Data Finding, Sharing and Duplication Removal in the Cloud Using File Checksum Algorithm
Osuolale A. Festus
Citation : Osuolale A. Festus, Data Finding, Sharing and Duplication Removal in the Cloud Using File Checksum Algorithm International Journal of Research Studies in Computer Science and Engineering 2019, 6(1) : 23-44.
Cloud computing is a powerful technology that provides a way of storing voluminous data that can easily be accessed anywhere and at any time by eliminating the need to maintain expensive computing hardware, dedicated space, and software. Addressing increasing storage needs is challenging and a time demanding task that requires large computational infrastructure to ensure successful data processing and analysis.
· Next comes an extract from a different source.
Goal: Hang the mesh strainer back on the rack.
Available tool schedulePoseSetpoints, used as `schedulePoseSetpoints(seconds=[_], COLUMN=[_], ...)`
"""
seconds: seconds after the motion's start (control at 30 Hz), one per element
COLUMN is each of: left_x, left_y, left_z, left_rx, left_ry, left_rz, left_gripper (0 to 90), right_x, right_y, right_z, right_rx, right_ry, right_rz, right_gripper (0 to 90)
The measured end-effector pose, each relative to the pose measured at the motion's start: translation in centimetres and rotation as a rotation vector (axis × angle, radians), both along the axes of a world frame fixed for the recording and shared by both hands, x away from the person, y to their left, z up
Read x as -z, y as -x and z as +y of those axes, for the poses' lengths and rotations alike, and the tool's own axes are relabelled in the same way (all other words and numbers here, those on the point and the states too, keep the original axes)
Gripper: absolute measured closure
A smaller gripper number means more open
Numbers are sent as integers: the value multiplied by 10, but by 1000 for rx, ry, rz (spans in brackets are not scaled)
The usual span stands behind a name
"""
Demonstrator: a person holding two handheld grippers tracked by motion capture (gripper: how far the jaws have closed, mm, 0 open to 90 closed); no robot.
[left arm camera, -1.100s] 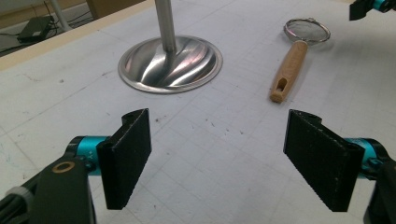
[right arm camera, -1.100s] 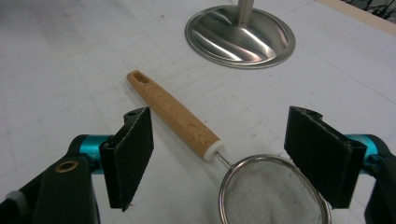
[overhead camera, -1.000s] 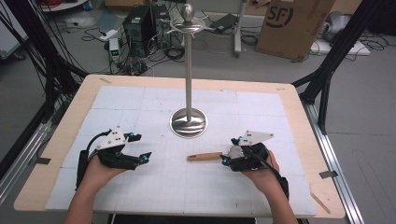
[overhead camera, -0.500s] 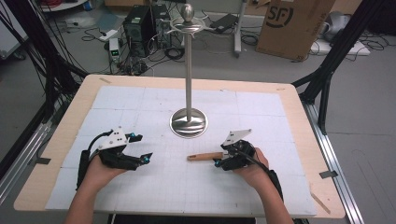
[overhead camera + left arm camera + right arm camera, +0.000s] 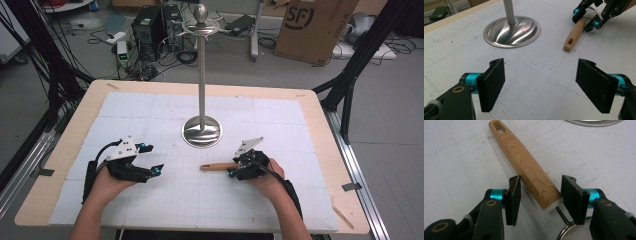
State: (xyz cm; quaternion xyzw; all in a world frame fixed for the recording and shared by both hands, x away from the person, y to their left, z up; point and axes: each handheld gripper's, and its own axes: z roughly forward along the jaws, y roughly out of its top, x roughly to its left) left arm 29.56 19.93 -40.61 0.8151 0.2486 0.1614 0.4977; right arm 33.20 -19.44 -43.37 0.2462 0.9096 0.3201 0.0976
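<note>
The right gripper (image 5: 540,200) straddles the wooden handle (image 5: 524,162) of a mesh strainer (image 5: 576,232) lying flat on the table mat (image 5: 150,115), jaws near but not closed. The left gripper (image 5: 540,85) is wide open and empty. Judged: grasp pending; hanging on the metal stand (image 5: 201,75) remains.

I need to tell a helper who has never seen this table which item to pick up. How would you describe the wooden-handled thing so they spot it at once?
Start at the tall silver metal stand with the round shiny base in the middle of the white gridded mat. In front of it, towards the person's right gripper, lies a tapered light wooden handle with a slot at its end. It is the only wooden item there, joined by wire to a metal mesh sieve.
</note>
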Motion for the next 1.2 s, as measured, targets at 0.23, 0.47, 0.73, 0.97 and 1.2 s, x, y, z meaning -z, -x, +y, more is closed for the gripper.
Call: schedulePoseSetpoints(seconds=[0.23, 0.47, 0.73, 0.97, 1.2], left_x=[1, 1, 2, 3, 3], left_y=[0, 0, 0, 0, -1], left_z=[-1, -2, -2, -3, -4], left_rx=[-2, -1, 1, 1, 6], left_ry=[0, 1, 0, -6, -12], left_rz=[5, 9, 9, 13, 15], left_gripper=[244, 245, 246, 245, 246], right_x=[-2, -5, -6, -5, -6], right_y=[0, 0, 0, 0, -3], right_z=[-3, -7, -10, -9, -4], right_rx=[32, 69, 77, 80, 63], right_ry=[-3, -11, -9, 0, 22], right_rz=[13, 24, 33, 21, 28], right_gripper=[573, 634, 631, 580, 598])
With the continuous and exponential increase of the number of users and the size of their data, data deduplication becomes more and more a necessity for cloud storage providers. By storing a unique copy of duplicate data, cloud providers greatly reduce their storage and data transfer costs. This project provides an overview on cloud computing, cloud file services, its accessibility, and storage. It also considers storage optimization by de-duplication studying the existing data de-duplication strategies, processes, and implementations for the benefit of the cloud service providers and the cloud users. The project also proposes an efficient method for detecting and removing duplicates using file checksum algorithms by calculating the digest of files which takes less time than other pre-implemented methods.